La très respectée maison Burberry va même plus loin pour rendre son image abordable, avec une stratégie clairement tournée vers un public jeune. Sans renier ses valeurs, elle met l’accent sur l’héritage britannique dans lequel elle est si profondément enracinée. Elle a collaboré avec le très en vue Norman’s Café à Londres, hélas fermé cet été. Norman’s célébrait la cuisine britannique la plus simple, servie dans des assiettes blanches banales. Pendant la London Fashion Week 2023, Burberry a pris possession du lieu, proposant notamment des two eggs and chips dans une assiette marquée du chevalier Burberry à cheval. Le rapprochement entre le logo et ce petit-déjeuner so British fonctionnait à merveille. Non seulement Burberry convoque ainsi ses 169 ans d’histoire, mais la maison révèle aussi une forme de légèreté et d’esprit si typiquement britannique.

Qu’une marque de mode s’allie à un partenaire « miroir » ou, au contraire, joue l’ironie du contraste, tout tourne autour de la création d’un récit. Mode et gastronomie partagent à la fois l’artisanat et la créativité, à ceci près que l’alimentation est plus tangible, concrète. Mais une bonne table est aussi rare que la haute couture. Au-delà des restaurants, des boutiques spécialisées misent, elles aussi, sur cette traditionnelle technique de marketing qu’est la rareté — pas forcément feinte. Pensez à la microboulangerie au levain Bob, ouverte au printemps dernier à Knokke-Heist. Son credo : « Small batch, gone fast. » De l’artisanat sincère et réaliste, qui, l’air de rien, souligne son authenticité. Vous voulez « en être » ? Mettez votre réveil. Car pour quelques euros, vous n’achetez pas seulement une expérience : vous montrez surtout que vous avez du savoir-faire et du goût. Vous savez de quoi vous parlez.

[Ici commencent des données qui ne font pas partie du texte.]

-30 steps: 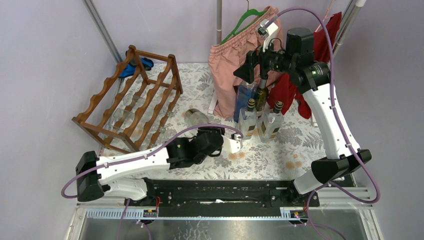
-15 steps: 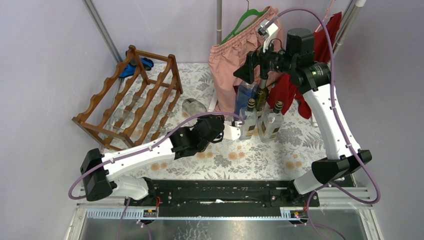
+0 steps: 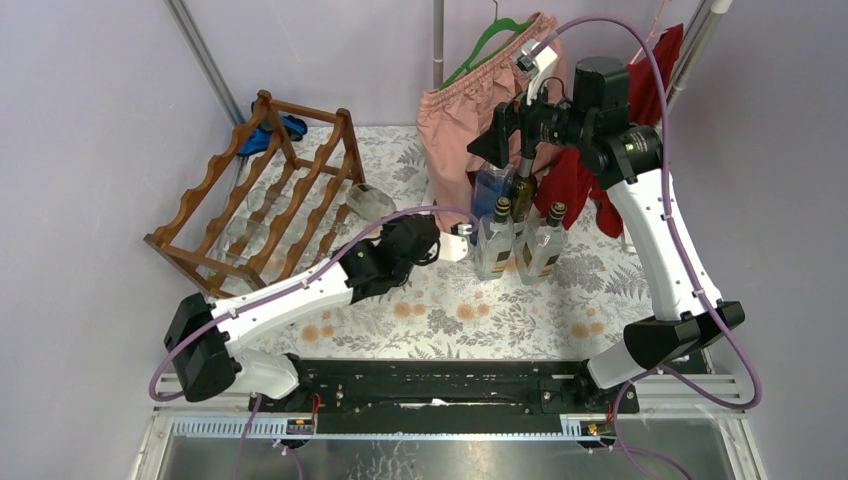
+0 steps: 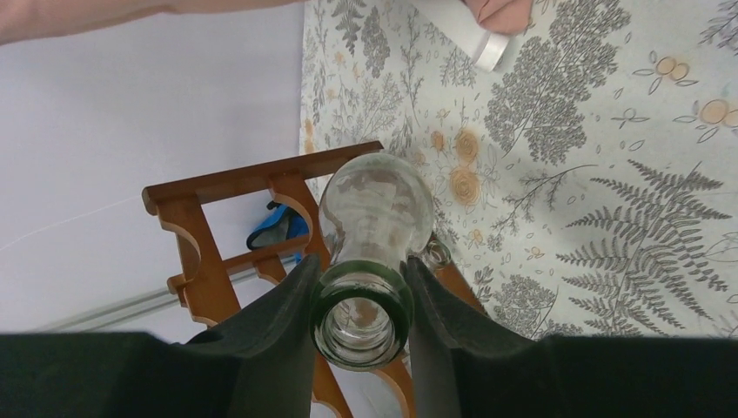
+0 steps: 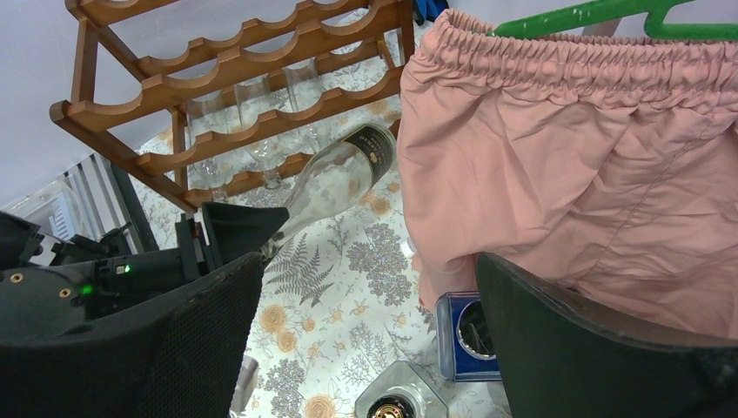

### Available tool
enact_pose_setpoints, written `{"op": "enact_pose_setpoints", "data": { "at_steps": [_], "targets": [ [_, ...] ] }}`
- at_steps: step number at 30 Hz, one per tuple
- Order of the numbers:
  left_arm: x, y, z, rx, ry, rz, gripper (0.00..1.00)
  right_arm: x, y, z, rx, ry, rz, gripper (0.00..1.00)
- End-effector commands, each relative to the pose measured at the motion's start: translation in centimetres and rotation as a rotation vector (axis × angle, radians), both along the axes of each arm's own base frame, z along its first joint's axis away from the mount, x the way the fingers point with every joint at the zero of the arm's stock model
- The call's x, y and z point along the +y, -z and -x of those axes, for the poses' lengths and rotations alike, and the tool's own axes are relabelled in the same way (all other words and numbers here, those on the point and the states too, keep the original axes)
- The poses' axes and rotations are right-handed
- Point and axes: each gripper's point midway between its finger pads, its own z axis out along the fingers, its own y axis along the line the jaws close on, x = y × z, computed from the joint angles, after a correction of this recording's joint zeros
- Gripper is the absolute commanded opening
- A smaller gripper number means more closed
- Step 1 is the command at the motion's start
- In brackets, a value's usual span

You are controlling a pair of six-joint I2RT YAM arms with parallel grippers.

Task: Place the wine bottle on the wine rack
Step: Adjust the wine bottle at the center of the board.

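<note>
A clear glass wine bottle [image 4: 376,205] with a black, gold-edged label hangs at a slant above the floral-print tablecloth [image 3: 520,310], gripped at the neck by the left gripper [image 4: 361,300] – its dark fingers [image 4: 287,322] pressed against either side of the glass just below the open mouth. The bottle's base points at the reddish-brown wooden wine rack [image 3: 265,205] with scalloped rails, which stands at the far left of the table. The base sits just beside the rack's right end, and whether the two touch cannot be told. Other clear glass bottles [image 5: 257,117] lie inside the rack's lower tiers. At the far right, the right gripper [image 5: 370,287] is raised over a cluster of upright bottles – two square clear ones with dark caps [image 3: 495,240] among them. Its jaws are spread wide, with nothing between them. Behind it, pink elastic-waisted shorts [image 5: 566,165] hang from a green hanger [image 3: 490,40], and a red garment [image 3: 575,185] hangs next to them.
</note>
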Motion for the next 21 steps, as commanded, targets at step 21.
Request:
{"op": "enact_pose_setpoints", "data": {
  "at_steps": [21],
  "targets": [
    [2.2, -4.2, -3.3, -0.138, -0.147, 0.033, 0.0, -0.5, -2.3, 1.1, -0.073, -0.005, -0.031, 1.0]
  ]
}}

Ou prenez la hype autour du grand pâtissier parisien Cédric Grolet : des hordes de jeunes laissent désormais la Joconde de côté, smartphone dégainé, pour capturer ses gestes sensuels et prouver au monde qu’ils l’ont vu. La food comme symbole de statut, donc. Nous voici passés de la période post-covid — où les prix des chariots de courses s’envolent et où la demande pour une alimentation locale et honnête augmente — aux toiles du XVIIe siècle, où les produits exotiques signaient la prospérité des portraiturés. Sauf qu’aujourd’hui, au-delà de ce qu’on mange, le lieu où l’on mange fait aussi partie de l’identité. Les chefs sont plus que jamais des rock stars, suivis par des communautés immenses. Dans certains restaurants, décrocher une table relève de l’exploit. Avec, évidemment, un objectif : voir et être vu… en ligne.

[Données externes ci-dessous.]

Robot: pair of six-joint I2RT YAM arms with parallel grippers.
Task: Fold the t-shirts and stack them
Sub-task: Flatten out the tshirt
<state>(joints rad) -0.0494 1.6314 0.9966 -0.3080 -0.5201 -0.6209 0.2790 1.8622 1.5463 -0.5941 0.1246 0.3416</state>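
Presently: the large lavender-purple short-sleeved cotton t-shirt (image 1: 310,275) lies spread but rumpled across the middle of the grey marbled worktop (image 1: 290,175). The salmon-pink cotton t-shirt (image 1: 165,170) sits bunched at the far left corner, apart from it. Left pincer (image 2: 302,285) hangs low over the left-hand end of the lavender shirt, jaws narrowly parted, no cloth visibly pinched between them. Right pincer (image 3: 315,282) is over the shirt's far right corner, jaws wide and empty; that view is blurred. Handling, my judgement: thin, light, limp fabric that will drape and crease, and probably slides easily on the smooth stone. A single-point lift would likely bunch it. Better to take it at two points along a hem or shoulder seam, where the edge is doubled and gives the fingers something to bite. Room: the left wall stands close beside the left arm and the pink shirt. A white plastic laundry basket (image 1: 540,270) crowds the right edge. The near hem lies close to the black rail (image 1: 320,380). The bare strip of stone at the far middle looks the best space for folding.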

Le phénomène n’a pas échappé au monde de la mode. Quand le pont se fait avec une maison quasi inatteignable, la file d’attente et le précieux buzz viennent presque automatiquement. Rien ne fonctionne mieux sur Instagram et TikTok que la food. Manger et boire sont multisensoriels, et figurent parmi les rares expériences relativement faciles à transposer à l’écran. Dans un monde où devenir propriétaire est quasiment inabordable, nous cherchons des formes de luxe plus petites — et, littéralement, plus « à croquer ». Nous voulons appartenir au cercle, de préférence avec quelque chose qui fait saliver tout le monde. Les maisons de mode surfent habilement sur ce sentiment de rareté, avec la nourriture comme langue universelle.